=== YOUR OBJECTIVE ===
Restate every line of the material that follows, word for word.
= = = = =
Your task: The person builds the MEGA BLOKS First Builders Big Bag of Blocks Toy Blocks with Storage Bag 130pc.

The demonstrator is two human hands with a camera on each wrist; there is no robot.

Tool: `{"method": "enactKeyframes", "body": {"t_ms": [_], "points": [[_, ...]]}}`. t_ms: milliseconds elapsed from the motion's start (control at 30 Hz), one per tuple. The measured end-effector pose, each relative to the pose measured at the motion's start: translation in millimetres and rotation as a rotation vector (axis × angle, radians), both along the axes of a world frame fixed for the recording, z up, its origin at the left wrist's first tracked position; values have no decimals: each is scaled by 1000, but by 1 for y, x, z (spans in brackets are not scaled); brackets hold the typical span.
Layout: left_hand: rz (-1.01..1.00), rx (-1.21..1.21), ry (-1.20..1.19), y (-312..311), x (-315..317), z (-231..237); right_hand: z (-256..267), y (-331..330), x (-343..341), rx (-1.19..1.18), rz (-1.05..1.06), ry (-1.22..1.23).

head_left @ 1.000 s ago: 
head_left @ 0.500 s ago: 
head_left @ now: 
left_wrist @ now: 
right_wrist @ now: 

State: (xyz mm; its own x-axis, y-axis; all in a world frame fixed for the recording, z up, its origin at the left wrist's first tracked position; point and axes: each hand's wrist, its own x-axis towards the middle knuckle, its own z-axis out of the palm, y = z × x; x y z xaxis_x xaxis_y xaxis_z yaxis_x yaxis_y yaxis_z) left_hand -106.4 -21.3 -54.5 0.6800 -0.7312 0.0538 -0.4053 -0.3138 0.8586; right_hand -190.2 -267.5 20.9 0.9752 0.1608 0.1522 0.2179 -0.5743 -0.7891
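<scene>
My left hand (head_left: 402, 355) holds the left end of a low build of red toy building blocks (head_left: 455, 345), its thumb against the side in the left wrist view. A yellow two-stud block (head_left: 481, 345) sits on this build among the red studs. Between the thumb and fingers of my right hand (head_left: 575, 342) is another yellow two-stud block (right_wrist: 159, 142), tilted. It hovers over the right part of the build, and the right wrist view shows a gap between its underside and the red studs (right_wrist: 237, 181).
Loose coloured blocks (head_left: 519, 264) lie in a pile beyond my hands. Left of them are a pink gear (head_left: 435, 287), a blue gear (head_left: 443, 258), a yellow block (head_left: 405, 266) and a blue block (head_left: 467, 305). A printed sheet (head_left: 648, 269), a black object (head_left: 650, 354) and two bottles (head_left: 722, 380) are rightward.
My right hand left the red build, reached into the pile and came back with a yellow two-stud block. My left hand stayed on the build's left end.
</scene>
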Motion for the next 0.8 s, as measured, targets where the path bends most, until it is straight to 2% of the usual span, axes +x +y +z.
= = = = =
=== TASK RESPONSE ===
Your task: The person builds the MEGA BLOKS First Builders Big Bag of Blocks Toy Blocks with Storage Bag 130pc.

The demonstrator is two human hands with a camera on each wrist; there is no robot.

Tool: `{"method": "enactKeyframes", "body": {"t_ms": [_], "points": [[_, ...]]}}`. t_ms: milliseconds elapsed from the motion's start (control at 30 Hz), one per tuple. The measured end-effector pose, each relative to the pose measured at the motion's start: translation in millimetres and rotation as a rotation vector (axis × angle, radians), both along the axes of a world frame fixed for the recording, z up, its origin at the left wrist's first tracked position; values have no decimals: each is scaled by 1000, but by 1 for y, x, z (spans in brackets are not scaled); brackets hold the typical span.
Layout: left_hand: rz (-1.01..1.00), rx (-1.21..1.21), ry (-1.20..1.19), y (-312..311), x (-315..317), z (-231..237); right_hand: z (-256..267), y (-331..330), x (-343..341), rx (-1.19..1.18), rz (-1.05..1.06), ry (-1.22..1.23).

head_left @ 1.000 s ago: 
head_left @ 0.500 s ago: 
head_left @ now: 
left_wrist @ now: 
right_wrist @ now: 

State: (xyz mm; its own x-axis, y-axis; all in a world frame fixed for the recording, z up, its origin at the left wrist's first tracked position; point and axes: each hand's wrist, its own x-axis towards the middle knuckle, its own z-axis out of the palm, y = z × x; x y z xaxis_x xaxis_y xaxis_z yaxis_x yaxis_y yaxis_z) left_hand -106.4 -21.3 -54.5 0.6800 -0.7312 0.0538 -0.4053 -0.3138 0.8586; right_hand -190.2 -267.5 20.9 0.9752 0.1608 0.1522 0.2179 -0.5743 -0.7891
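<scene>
My left hand (head_left: 402, 355) holds the left end of a low build of red toy building blocks (head_left: 455, 345), its thumb against the side in the left wrist view. A yellow two-stud block (head_left: 481, 345) sits on this build among the red studs. Between the thumb and fingers of my right hand (head_left: 575, 342) is another yellow two-stud block (right_wrist: 159, 142), tilted. It hovers over the right part of the build, and the right wrist view shows a gap between its underside and the red studs (right_wrist: 237, 181).
Loose coloured blocks (head_left: 519, 264) lie in a pile beyond my hands. Left of them are a pink gear (head_left: 435, 287), a blue gear (head_left: 443, 258), a yellow block (head_left: 405, 266) and a blue block (head_left: 467, 305). A printed sheet (head_left: 648, 269), a black object (head_left: 650, 354) and two bottles (head_left: 722, 380) are rightward.
My right hand left the red build, reached into the pile and came back with a yellow two-stud block. My left hand stayed on the build's left end.
</scene>
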Motion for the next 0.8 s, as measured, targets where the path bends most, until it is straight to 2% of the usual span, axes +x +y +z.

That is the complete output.